(AIM OF THE EXERCISE)
Show every line of the material that follows in which the word "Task" occurs.

(SUPPLIED MATERIAL)
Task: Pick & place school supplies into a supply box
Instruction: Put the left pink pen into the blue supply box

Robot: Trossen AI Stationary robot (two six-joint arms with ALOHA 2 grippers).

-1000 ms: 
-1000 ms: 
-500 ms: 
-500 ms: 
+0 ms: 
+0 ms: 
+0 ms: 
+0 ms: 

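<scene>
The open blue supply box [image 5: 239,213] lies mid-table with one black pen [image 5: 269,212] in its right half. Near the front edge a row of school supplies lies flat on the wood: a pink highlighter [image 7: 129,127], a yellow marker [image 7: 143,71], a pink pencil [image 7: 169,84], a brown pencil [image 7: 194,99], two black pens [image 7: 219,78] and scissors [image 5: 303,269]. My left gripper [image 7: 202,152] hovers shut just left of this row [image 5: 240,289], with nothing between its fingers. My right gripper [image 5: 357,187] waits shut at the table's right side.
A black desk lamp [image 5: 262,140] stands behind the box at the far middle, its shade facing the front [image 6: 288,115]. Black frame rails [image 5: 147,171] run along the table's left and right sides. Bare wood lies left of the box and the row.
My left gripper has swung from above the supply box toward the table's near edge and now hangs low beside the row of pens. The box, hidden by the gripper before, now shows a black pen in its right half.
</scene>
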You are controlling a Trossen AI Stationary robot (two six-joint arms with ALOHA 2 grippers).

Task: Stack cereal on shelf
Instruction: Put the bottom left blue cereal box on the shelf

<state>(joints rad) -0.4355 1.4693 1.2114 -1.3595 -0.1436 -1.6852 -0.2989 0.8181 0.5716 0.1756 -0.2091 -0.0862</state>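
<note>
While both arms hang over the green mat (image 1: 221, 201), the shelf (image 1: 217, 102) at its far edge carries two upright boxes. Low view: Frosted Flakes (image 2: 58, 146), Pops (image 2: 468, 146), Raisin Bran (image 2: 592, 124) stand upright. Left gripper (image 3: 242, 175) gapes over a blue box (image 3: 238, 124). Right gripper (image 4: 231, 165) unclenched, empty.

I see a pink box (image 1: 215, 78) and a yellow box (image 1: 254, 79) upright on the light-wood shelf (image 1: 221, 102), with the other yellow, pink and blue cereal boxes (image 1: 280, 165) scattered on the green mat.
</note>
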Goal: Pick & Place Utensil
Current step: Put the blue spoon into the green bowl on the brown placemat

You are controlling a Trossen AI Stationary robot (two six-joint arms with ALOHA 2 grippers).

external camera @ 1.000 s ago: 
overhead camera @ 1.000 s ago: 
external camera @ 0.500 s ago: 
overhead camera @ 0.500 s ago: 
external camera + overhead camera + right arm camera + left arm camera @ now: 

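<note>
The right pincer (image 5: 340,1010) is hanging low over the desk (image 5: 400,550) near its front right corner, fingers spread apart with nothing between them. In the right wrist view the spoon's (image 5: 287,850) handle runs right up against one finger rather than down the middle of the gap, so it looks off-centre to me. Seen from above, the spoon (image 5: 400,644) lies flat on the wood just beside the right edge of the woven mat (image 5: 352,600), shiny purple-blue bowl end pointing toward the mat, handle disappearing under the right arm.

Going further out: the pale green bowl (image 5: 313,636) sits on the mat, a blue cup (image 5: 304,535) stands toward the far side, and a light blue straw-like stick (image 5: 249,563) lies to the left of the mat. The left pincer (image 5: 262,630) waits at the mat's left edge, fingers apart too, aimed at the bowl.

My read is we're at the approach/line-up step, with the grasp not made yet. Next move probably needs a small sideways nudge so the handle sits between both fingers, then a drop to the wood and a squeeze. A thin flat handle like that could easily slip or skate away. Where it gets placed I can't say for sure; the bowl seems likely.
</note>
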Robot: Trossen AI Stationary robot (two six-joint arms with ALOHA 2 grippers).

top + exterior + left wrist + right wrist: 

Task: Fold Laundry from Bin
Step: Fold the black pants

(RESULT OF THIS EXERCISE)
Task: Pick & place school supplies into a supply box
Task: Stack cereal on shelf
Task: Fold Laundry from Bin

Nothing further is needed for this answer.